# [WHAT THE TASK REQUIRES]
Return the data word for word. Pictures are to be omitted.

# [DATA BELOW]
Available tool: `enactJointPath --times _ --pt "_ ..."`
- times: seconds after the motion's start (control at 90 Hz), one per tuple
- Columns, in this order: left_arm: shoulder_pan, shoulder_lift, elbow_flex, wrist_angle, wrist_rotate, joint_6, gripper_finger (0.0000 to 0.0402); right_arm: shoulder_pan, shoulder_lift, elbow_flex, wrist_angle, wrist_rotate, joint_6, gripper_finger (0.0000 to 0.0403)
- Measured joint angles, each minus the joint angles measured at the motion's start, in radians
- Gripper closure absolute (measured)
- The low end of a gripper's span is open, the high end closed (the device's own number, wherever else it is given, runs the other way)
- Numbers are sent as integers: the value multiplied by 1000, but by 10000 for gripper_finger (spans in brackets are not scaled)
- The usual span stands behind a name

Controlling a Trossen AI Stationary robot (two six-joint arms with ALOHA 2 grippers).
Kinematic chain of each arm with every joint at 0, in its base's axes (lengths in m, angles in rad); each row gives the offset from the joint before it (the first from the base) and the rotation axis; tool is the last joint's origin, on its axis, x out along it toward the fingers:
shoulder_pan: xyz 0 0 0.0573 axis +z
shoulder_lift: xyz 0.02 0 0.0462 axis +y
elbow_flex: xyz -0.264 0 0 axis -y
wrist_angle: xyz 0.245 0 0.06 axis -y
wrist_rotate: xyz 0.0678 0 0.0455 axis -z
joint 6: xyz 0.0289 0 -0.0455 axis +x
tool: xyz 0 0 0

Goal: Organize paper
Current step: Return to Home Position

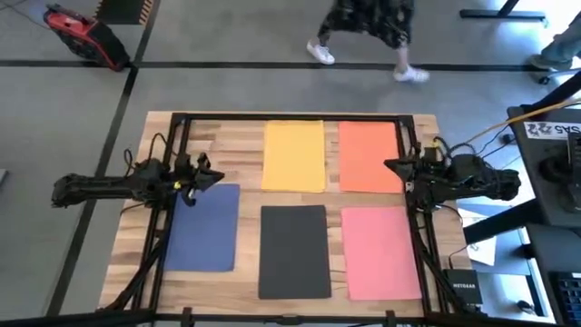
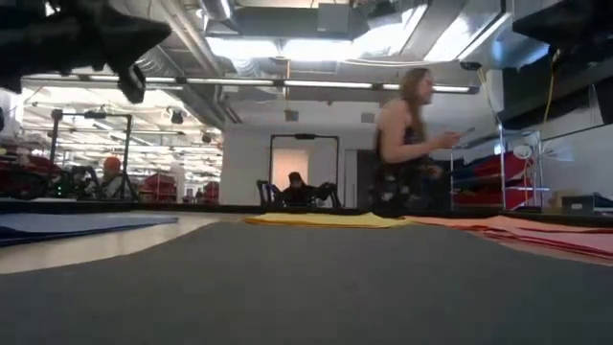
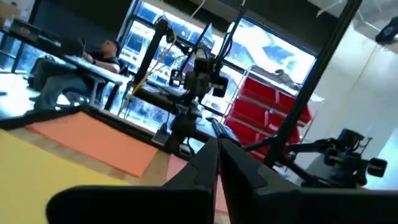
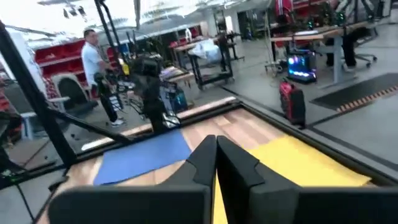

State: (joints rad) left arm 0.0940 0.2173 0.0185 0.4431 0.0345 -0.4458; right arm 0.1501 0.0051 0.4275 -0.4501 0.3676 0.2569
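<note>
Your left gripper (image 1: 214, 176) hangs over the far edge of the blue paper (image 1: 204, 229). Its fingers are pressed together and hold nothing, and the left wrist view shows the two tips meeting. Your right gripper (image 1: 392, 166) is at the right edge of the orange paper (image 1: 368, 156), fingers also together and empty. You can't tell whether it touches the sheet.

All the paper lies flat on the bench (image 1: 250, 200). The yellow paper (image 1: 293, 156) and the orange are in the far row. The blue, the black paper (image 1: 293, 252) and the pink paper (image 1: 381, 252) are in the near row. The piles lie apart from each other.

A black box (image 1: 460, 287) off the bench's near right corner has white lettering, too small to read. Red bins (image 3: 267, 109) sit on a rack beyond the bench; their contents are hidden.
</note>
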Motion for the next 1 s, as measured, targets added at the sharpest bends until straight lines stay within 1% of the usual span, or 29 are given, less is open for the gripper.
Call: enactJointPath --times 0.044,0.1,0.256,0.378,0.489,0.644,0.778,0.867,0.933,1.0 --pt "0 -37 -9 -27 4 -3 402 0 0 -13 1 -10 -1 403" --pt "0 -71 -9 -62 7 8 402 0 -1 -32 56 -28 0 403" --pt "0 -125 -9 -150 8 25 402 0 0 -118 123 -46 -5 403" --pt "0 -140 -9 -206 8 30 402 0 -1 -199 193 -48 14 403" --pt "0 -141 -9 -206 4 72 402 0 0 -279 280 -51 20 403" --pt "0 -141 -9 -207 -64 133 402 0 0 -368 374 -47 25 403" --pt "0 -151 -9 -215 -71 158 402 0 -1 -361 358 -31 18 403" --pt "0 -177 -9 -253 -72 157 402 0 -1 -307 252 -24 1 403" --pt "0 -204 -9 -290 -72 145 402 0 -1 -249 145 -10 20 403" --pt "0 -217 -9 -304 -73 140 402 1 -1 -237 151 -21 31 403"
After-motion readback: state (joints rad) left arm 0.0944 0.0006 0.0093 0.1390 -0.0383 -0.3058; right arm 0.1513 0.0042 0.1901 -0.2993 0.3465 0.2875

# [EXERCISE SOLUTION]
Available tool: `enactJointPath --times _ --pt "_ ..."`
- times: seconds after the motion's start (control at 90 Hz), one per tuple
- Columns, in this order: left_arm: shoulder_pan, shoulder_lift, elbow_flex, wrist_angle, wrist_rotate, joint_6, gripper_finger (0.0000 to 0.0402); right_arm: shoulder_pan, shoulder_lift, elbow_flex, wrist_angle, wrist_rotate, joint_6, gripper_finger (0.0000 to 0.0403)
- Measured joint angles, each minus the joint angles measured at the motion's start, in radians
- Gripper closure absolute (measured)
- The low end of a gripper's span is open, the high end closed (the device's own number, wherever else it is given, runs the other way)
- Numbers are sent as integers: the value multiplied by 1000, but by 10000 for gripper_finger (spans in brackets are not scaled)
- The usual span stands behind a name

Controlling a Trossen AI Stationary robot (two six-joint arms with ALOHA 2 grippers).
Kinematic chain of each arm with every joint at 0, in its base's axes (lengths in m, angles in rad); each row gives the offset from the joint before it (the first from the base) and the rotation axis; tool is the last joint's origin, on its axis, x out along it toward the fingers:
shoulder_pan: xyz 0 0 0.0573 axis +z
shoulder_lift: xyz 0.02 0 0.0462 axis +y
elbow_flex: xyz -0.264 0 0 axis -y
wrist_angle: xyz 0.245 0 0.06 axis -y
wrist_rotate: xyz 0.0678 0 0.0455 axis -z
joint 6: xyz 0.0289 0 -0.0455 axis +x
tool: xyz 0 0 0

Goal: Organize paper
Current step: Return to Home Position


State: (joints rad) left arm 0.0940 0.2173 0.0185 0.4431 0.0345 -0.4458; right arm 0.1501 0.0051 0.4275 -0.4501 0.3676 0.2569
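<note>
Your left gripper (image 1: 214, 176) hangs over the far edge of the blue paper (image 1: 204, 229). Its fingers are pressed together and hold nothing, and the left wrist view shows the two tips meeting. Your right gripper (image 1: 392, 166) is at the right edge of the orange paper (image 1: 368, 156), fingers also together and empty. You can't tell whether it touches the sheet.

All the paper lies flat on the bench (image 1: 250, 200). The yellow paper (image 1: 293, 156) and the orange are in the far row. The blue, the black paper (image 1: 293, 252) and the pink paper (image 1: 381, 252) are in the near row. The piles lie apart from each other.

A black box (image 1: 460, 287) off the bench's near right corner has white lettering, too small to read. Red bins (image 3: 267, 109) sit on a rack beyond the bench; their contents are hidden.
</note>
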Motion for the next 1 s, as measured, targets added at the sharpest bends until straight lines stay within 1% of the usual span, or 29 are given, less is open for the gripper.
Call: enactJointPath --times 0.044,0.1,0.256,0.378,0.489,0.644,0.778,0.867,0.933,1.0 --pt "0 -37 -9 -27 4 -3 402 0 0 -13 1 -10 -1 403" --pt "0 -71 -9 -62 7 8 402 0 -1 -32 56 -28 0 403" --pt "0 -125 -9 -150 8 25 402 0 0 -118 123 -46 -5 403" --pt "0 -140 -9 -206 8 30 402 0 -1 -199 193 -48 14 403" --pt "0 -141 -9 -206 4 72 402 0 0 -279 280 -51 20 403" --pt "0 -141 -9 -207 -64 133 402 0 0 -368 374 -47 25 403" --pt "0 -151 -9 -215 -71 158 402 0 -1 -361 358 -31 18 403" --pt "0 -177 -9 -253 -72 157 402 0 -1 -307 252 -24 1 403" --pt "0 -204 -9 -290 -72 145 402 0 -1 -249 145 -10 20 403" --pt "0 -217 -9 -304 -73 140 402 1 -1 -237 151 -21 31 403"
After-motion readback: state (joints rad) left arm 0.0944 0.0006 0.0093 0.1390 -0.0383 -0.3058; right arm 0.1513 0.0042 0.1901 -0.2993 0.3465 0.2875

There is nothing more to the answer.